16. Mrs. Singh, learned State counsel adopted the arguments of Mr. Saikia.
17. I have extended my cautious consideration to the contesting assertions advanced. Admittedly as on date, the petitioner hospital has neither been granted the registration nor the licence under the Act and the Rules framed thereunder. The impugnment having been laid pithily against the closure of the hospital by the jurisdictional Deputy Commissioner and the refusal by the authority to accord registration and/or the licence thereto, the relevant provisions of the Act and the Rules demand a survey to delineate the statutory foundation for adjudicating the issues involved.
18. The preamble of the Act proclaims its objective to regulate the health establishments to provide better provisions with respect to medical-health care of the people through these institutions and for matters connected therewith or incidental thereto. Health establishment as defined in Section 2(c) means a nursing home a research institute, a hospital, a maternity home, a physical therapy establishment, a clinical Laboratory, or an establishment analogous to any of them. Section 2(e) illustrates Licensing Authority to mean State Health Authority or other Authority authorized by the State Government for issue of licence. Under 3, no person can establish or maintain a health establishment without being registered in respect thereof and except under and in accordance with the terms of a licence granted therefor. The constitution of the State Health Authority is provided in Section 4, which discloses amongst others the Director of Health Services (FW) to be the member thereof. Section 6 empowers the Government to appoint a Registrar to be the Secretary of the Authority and also the staff necessary for carrying out the purposes of the Act. Section 9 lays down that every application for registration in respect of any health establishment and for the grant of a licence therefor has to be made to the Authority disclosing the particulars as prescribed. Section 9(2) mandates that if the authority is satisfied and that the applicant and the health establishment fulfills the conditions specified under Section 10 it would register the applicant in respect of such health establishment and would grant him a licence therefor. The term of such licence for a Nursing Home, Hospital, Maternity Home and Research Institute has been prescribed to be five years. The power of inspection and enquiry by the Health Authority and the procedure to be adhered therefor have been incorporated in Section 12A to 12D by the Assam Health Establishments (Amendment) Act, 1998, (hereafter referred to as the 1998 Act).
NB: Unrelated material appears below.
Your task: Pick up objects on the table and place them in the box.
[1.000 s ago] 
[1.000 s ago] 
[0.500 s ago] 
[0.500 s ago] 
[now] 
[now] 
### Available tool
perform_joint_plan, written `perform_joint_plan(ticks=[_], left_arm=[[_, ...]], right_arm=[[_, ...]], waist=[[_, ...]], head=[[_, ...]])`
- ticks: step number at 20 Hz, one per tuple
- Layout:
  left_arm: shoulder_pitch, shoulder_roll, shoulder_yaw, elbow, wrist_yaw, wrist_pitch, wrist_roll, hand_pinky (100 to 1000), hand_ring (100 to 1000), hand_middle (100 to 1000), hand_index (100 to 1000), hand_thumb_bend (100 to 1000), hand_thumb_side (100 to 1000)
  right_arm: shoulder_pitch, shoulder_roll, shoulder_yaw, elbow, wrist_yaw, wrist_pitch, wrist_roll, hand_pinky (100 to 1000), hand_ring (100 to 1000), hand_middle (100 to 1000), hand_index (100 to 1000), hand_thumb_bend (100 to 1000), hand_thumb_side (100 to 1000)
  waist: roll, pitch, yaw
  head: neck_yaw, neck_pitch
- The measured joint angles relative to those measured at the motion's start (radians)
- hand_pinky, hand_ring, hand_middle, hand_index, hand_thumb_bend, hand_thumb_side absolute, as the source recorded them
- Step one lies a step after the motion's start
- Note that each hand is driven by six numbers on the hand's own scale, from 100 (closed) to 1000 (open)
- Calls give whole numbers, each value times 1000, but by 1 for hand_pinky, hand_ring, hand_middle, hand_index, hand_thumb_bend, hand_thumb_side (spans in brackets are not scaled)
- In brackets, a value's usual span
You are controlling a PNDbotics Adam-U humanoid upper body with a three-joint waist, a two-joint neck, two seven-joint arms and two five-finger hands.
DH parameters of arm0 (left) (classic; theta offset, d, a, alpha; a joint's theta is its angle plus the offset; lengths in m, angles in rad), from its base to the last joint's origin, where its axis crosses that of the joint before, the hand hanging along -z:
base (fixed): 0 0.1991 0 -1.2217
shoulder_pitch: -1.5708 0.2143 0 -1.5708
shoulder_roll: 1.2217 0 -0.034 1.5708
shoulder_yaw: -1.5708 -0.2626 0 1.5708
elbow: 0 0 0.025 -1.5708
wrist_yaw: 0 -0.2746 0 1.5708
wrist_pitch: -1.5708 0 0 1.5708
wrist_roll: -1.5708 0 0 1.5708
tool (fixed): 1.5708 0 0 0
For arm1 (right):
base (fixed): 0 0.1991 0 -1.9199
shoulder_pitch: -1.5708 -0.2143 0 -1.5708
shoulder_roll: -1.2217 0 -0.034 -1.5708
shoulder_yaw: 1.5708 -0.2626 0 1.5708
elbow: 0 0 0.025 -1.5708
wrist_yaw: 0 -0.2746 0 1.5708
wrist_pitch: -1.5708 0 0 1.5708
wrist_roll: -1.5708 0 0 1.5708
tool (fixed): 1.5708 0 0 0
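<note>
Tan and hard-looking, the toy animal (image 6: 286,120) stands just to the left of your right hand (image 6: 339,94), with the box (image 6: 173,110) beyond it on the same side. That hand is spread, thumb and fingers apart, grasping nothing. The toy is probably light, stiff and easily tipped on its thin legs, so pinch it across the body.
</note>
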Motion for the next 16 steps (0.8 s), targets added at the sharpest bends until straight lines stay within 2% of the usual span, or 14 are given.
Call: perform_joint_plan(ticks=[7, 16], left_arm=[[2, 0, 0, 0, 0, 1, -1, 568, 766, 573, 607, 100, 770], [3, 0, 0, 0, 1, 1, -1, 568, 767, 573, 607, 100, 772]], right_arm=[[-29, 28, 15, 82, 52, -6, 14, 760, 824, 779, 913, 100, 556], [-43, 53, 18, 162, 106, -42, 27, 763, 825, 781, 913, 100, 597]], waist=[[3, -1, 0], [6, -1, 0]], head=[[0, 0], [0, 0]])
19. By the Assam Health Establishments (Amendment) Act, 2003, amendment amongst others has been occasioned in Section 9(2) of the Act in terms of which the authority if satisfied that the applicant and the health establishment fulfills the conditions specified under Section 10 would register the applicant in respect of the establishment and grant a licence within 45 days from the date of application. Following such amendment, the Authority is required to reject the application on one or more of the grounds enumerated in Section 9(3) within 45 days from the date of the receipt of the application. Section 9(4) obligates the authority to record reasons for such rejection and enjoins an opportunity of showing cause to the applicant prior thereto. Section 10 details the terms and conditions subject to which a licence can be granted under Section 9(2) of the Act. Section 13 provides for an appeal against an order of the authority refusing to grant or renew a licence or canceling licence before the Government. Section 13Ainserted by 2003 Act ordains that if such appeal is rejected by the Government, the Authority would thereafter issue an order for closure of the health establishment concerned with the approval of the Government and in that eventuality the Health Establishment would remain closed till the suspension order is withdrawn or a fresh registration and licence is granted in respect thereof. Section 14 vests the Government with the power to appoint Chief Medical and Health Officer as Inspecting Officer for the purpose of inspecting the Health Establishments.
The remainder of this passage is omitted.